I almost hate to point out (but not quite enough to desist) that while your methodology is correct your answer is wrong 'cos you appear to have failed to read the question properly. The OP is quite clear about 230v yet you persist in using 240v. I would lop off 5/10 for this error.
As the only one to mention transformers, I certainly did not assume step down - instead stepping up from 115v would give almost the same heating time as before and would allow retention of the original heating element and wiring for when the boat returns to civilisation.

 

[mriley]

Many thanks to all those who took the time to reply to this question, and in particular for the calculations showing it would take 4x as long to heat the water - this is counter-intuitive as you might expect at half the voltage it would take just twice as long.
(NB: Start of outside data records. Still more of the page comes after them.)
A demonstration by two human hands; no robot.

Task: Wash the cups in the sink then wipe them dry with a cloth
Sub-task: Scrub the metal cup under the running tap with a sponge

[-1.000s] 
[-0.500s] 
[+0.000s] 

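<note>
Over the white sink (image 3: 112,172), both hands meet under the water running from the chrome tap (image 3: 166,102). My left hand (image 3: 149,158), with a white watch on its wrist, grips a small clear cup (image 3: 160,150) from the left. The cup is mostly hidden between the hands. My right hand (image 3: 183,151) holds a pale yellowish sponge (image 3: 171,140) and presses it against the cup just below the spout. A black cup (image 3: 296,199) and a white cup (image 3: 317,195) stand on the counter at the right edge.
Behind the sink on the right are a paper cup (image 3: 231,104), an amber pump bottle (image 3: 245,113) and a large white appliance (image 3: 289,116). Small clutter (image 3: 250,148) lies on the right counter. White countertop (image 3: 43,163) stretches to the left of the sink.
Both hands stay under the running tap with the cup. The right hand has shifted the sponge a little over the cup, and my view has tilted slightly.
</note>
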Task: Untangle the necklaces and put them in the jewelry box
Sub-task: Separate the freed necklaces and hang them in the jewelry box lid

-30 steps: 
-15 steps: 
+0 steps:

I think the water would heat up quicker if I sat in it.

 

[John100156]

Yep - you got me on that one Awol! /forums/images/graemlins/mad.gif

Thanks to VicS for summing-up!

/forums/images/graemlins/laugh.gif

 

[John100156]

Hold on - in my original answer I did use the 'IF' word:

[ QUOTE ]

If the original heater is rated at: 750W/240V....


[/ QUOTE ]

Must be an age thing.....

 

[rogerthebodger]

On the water heater on my new boat there are links at the connection point that can be set to run then heater either on 110/115 or 220/320 Volts.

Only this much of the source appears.